An Enduring Power of Attorney was a right conferred by a mentally capable person that was registerable in the event that person became mentally incapable. An EPA could be awarded to more than one person to deal with different aspects of a person’s financial affairs. The EPA did however only extend to dealing with a person’s finances.
A Lasting Power of Attorney can be set up (as above with a EPA) whilst a person has a sufficient mental capacity, it then becomes exercisable when that person is no longer mentally capable. Powers under a LPA extend further than that of the EPA, allowing the nominee to manage a person’s care, treatment, welfare and financial arrangements.
A LPA only becomes valid if they subsequently register with the Office of the Public Guardian. It is possible to only award a LPA for property and affairs, which will prevent the nominee from making any decisions in relation to welfare.

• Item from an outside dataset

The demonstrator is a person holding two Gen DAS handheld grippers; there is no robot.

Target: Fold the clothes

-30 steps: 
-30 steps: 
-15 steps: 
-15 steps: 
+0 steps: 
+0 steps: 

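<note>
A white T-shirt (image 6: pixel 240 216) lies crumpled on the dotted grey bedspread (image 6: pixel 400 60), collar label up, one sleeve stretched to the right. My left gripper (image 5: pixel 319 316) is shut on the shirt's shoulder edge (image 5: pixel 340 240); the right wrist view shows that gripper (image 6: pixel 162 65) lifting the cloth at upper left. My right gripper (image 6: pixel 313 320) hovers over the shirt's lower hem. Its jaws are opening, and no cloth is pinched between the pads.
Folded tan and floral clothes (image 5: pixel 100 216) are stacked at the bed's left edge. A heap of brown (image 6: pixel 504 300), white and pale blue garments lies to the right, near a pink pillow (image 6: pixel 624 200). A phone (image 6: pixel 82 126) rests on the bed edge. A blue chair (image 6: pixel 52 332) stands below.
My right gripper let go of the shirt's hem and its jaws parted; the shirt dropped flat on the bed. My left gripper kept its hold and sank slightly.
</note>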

The Lasting and Enduring Power of Attorney – how they differ
The main differences between the two systems are as follows:
- The LPA holder no longer has to apply to the court when the person conferring the power is no longer mentally capable. The LPA is now only registerable with the Office of the Public Guardian
- In order to activate an LPA the attorney must seek a witness to support the claim that the person conferring the power is no longer mentally capable
- Whereas an EPA could be awarded to several people, the LPA is normally awarded to one person whom can then nominate others to help make different decisions
- The holder of an LPA can make life changing decisions on behalf of the mentally incapable person, for example regarding their lifestyle arrangements, medical care and ‘life sustaining treatment’. In contrast, for example under an EPA, the attorney cannot decide where the donor should live.
- Unlike the EPA, the LPA only becomes valid when it is registered. In contrast, the EPA became valid as soon as it was signed. The EPA only requires registration when the person giving the power loses capacity and the EPA is actually needed.
The Lasting and Enduring Power of Attorney – how they are similar
The main similarities of these 2 alternatives are as follows:
- Both the EPA and LPA allow the person with the power to deal with a mentally incapable person’s financial affairs
- Anyone holding a power of attorney can obtain advice from the Office of the Public Guardian
- If those acting under an EPA or LPA are found to not to be acting in the best interests of the vulnerable person or there have been allegations of abuse, the Office of the Public Guardian will investigate the matter
- A power of attorney, whether an EPA or LPA confers a huge amount of power to the person receiving it. Therefore such an arrangement should not be created without using a lawyer
Can I cancel an Enduring Power of Attorney?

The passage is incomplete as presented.